If you don’t understand where I am coming from, that is okay!
You don’t have to.
You are right about my public stance on your religion. But, let me be a little less vague for you right now. I do not believe ANY religion will save ANY one. If you are of the opinion that I post anything flippantly then you are wrong. I think about everything I post. I am not trying to offend people. I am trying to create conversation. My aim is to talk to someone, anyone, who can have a conversation with me. I want to learn about their perspectives. I want to ask them intriguing questions. I want to hear how they came to the conclusions they came to.
Why do you think I talk to you?
Why do I ask you the questions that I ask you?
I am not trying to convert you to my way of thinking! Nor, am I trying to change who you are! I love you for the you that I know. If I were in Rome, I might be more public about my disliking of the Catholic church. My circumstances are such that I know the ins and outs of the your church. Just because I post an article that is not pleasing to you does not mean that I am against you. We do not have to agree on everything to be friends. You can be angry at me and that is fine. I can be angry with you, and that is also fine. Not ideal, but eh, life isn’t ideal all the time right?

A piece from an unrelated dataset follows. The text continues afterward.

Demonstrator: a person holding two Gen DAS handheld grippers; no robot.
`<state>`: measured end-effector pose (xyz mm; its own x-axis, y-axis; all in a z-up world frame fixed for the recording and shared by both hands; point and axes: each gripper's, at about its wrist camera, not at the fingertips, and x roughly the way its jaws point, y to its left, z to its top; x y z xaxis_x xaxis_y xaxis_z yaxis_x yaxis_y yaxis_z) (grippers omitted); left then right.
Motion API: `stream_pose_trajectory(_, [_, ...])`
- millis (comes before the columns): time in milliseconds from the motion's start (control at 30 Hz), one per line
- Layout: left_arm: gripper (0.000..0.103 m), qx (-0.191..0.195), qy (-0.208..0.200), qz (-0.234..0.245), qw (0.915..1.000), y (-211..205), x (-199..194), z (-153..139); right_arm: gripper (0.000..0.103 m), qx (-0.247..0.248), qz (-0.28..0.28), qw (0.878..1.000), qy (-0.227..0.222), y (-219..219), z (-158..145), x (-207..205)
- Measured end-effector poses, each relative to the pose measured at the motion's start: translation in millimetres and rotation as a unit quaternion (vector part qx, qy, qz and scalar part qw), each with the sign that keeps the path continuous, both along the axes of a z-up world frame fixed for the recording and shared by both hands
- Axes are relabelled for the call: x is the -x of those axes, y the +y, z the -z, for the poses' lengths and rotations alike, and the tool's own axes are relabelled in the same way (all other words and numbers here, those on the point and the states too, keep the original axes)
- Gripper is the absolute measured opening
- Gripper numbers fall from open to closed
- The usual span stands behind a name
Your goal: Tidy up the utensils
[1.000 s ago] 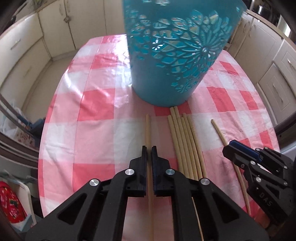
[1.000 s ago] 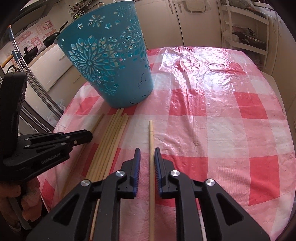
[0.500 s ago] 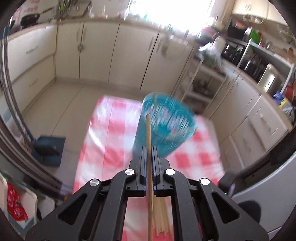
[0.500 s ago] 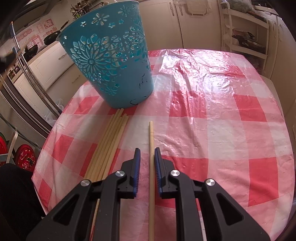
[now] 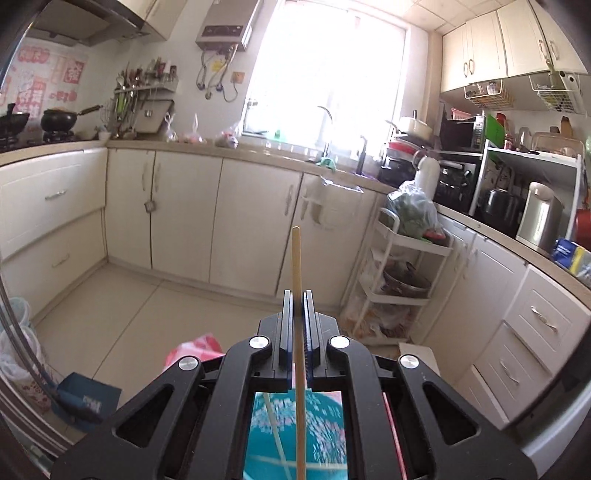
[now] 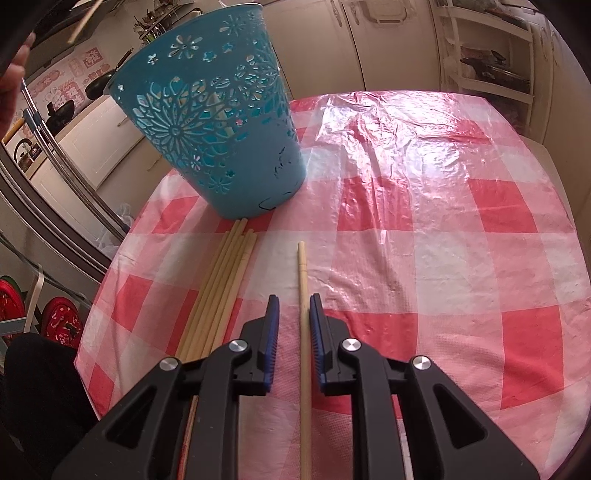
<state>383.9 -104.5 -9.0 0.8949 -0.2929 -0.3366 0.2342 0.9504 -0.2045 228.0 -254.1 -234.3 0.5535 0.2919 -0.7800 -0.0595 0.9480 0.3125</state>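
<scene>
My left gripper (image 5: 295, 295) is shut on a pale wooden chopstick (image 5: 296, 258), held high in the air and sticking out ahead of the fingers. Far below it, seen through the gripper's frame, is the blue cut-out basket (image 5: 321, 435), blurred. In the right wrist view the basket (image 6: 207, 122) stands upright on the pink checked tablecloth (image 6: 443, 221). My right gripper (image 6: 294, 301) hangs low over the cloth with its jaws slightly apart on either side of a single chopstick (image 6: 302, 273) that lies flat. A bundle of several chopsticks (image 6: 225, 280) lies to its left.
A hand (image 6: 14, 74) and the lifted chopstick's end (image 6: 85, 18) show at the top left of the right wrist view. Cream cabinets line the walls. A white trolley rack (image 5: 402, 266) and a blue dustpan (image 5: 85, 398) stand on the floor beyond the table.
My left gripper has lifted its chopstick off the table, rising well above the basket and tipping up toward level. The right gripper and its chopstick have stayed put.
</scene>
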Motion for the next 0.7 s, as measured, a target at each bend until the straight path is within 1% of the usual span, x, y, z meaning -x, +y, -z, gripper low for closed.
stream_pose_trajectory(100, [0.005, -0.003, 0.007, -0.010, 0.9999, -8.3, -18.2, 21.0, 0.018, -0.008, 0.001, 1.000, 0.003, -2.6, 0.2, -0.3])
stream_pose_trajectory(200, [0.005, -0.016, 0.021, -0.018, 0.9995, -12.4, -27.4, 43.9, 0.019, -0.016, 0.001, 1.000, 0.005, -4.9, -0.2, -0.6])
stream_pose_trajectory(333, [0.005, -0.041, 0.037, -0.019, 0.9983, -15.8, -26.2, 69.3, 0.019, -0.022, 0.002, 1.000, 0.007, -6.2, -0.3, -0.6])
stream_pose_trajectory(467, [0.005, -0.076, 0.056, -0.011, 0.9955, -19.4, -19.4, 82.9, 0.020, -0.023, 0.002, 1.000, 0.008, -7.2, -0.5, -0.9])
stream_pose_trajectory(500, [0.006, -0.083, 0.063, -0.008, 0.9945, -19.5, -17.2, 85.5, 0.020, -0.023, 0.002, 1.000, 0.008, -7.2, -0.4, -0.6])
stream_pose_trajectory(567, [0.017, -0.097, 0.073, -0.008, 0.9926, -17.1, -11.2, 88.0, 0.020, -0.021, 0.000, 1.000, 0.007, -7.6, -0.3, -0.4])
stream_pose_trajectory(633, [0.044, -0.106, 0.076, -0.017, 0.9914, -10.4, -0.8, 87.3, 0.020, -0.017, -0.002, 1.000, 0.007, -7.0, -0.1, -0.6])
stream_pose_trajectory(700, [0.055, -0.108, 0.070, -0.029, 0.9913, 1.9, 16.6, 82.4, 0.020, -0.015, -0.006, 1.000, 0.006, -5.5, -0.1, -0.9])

You said that you liked smart people, but you call yourself dumb. You said that you love the your faith, and yet you are not ‘active.’ You want to be around people and still you push them away. These contradictions are compelling and confusing – and perhaps this makes me really strange, but I just want to ask you more questions, and understand you better. I Love that we are different! And I love that we are very much alike. So, it is okay with me that you are angry at me. Go ahead and be that way. It does not make me hate you. I don’t think I could ever hate you.
You may think that I believe everything I read. I don’t. You might think I believe if I found it on the internet then it must be true. I don’t. You can forget what I have said and say that I have not told you specifically anything pertaining to why I dislike your church. Not true, but you can. You have not asked specific questions. Instead, you have a cheeky insinuation – a veiled insult – in your vague sincerity.
- So you have studied solely stuff against my church because of what happened to you regarding this church and the people you know in it so that makes it all true not just an opinion? And studying that stuff makes it true? –
Studying and learning about whatever it is does not make it true. Painting a picture of what you believe does not make it true. Following someone’s advice because you believe in the person, does not make it good advice. I Never said that any of this made anything truth.
- I didn’t just read about it and dismiss it or believe it based on my limited knowledge
You are assuming that my knowledge is limited in this. You think, and correct me if I am wrong here, that I just read stuff from some random person and believe it without testing it out, without seeing how it applies, without experiencing it for myself RIGHT?
The things that I know nothing about, and only have academic knowledge about, while fascinating to me, are not things that I am passionate about. Why do you think I post so emphatically about your church? You think I do not have experiential knowledge as well as academic? What is it that you are so mad at here? What specifics do you want?
I have never kissed anyone on purpose I have only speculative perception on that one. However, if you think that I am going to go around kissing everyone to get the experience that many others have – that is gross and a huge “HELL NO!” from me. I could whore myself out to get ‘real-life’ experience but what good would that do anyone? On that subject, you would be correct in thinking that my knowledge there is limited.
You might also be wondering if I am trying to get back, in some way, at people who didn’t help me when I needed help, huh? Also not true. I want more than anything to help them, especially them!
What do you want from me?
If I call ya – you don’t answer nor do you usually call me back. If I text you. You don’t answer. I email you, you don’t read them. When you do, we don’t talk about it very much. You don’t ask me specifics. You say that if I want you to know I will tell you. That sucks, by the way. I denounce it with a great big AHHHHHHHHHHH!!!! If you wanna know, then ask it. I do not tell you the bulk of things because I do not want to break you! You are the only one who can tell me what you can handle and what you cannot handle. I CANNOT decide that for you, and I won’t! It might surprise you but I care and I have nothing to hide. I am open about my fears, my excitements, my curiosities, and now a more recent development, my anger. What more do you want?
I have not lied to you. When I said that I loved you, I meant it. Sorry if I have been overbearing. You told me that some have a difficult time with you because you are intense. When I agreed with you about that, it may have been confirming some fear that you have had. You did not question me about it though. I have thought about it a few times since then. I was giving you a compliment there, and I am pretty sure you did not take it in that manner. I too am intense. Read anything I write, all of them have a level of intensity that is a bit above the norm. I am ill much of the time now, and so I spend what energy I can being and doing things on purpose. Doing things in this way require passion and YES some level of intensity.
I have never really had a guy in my life that was like you. This is my first time trusting a dude like I trust you… and I am fucking it up I know all the time, but I am not gonna quit or give up – unless you ask me to. The only way I know that I am fucking up and can do better, is if you help me out there. The excuse that you are ‘just a guy’ doesn’t hold shit! That would be like me saying another flippant thing just to avoid whatever the truth is… come on man! You are brilliant! You are sweet, kind, honest and passionate about a lot of things…. We can do better each of us… I want to!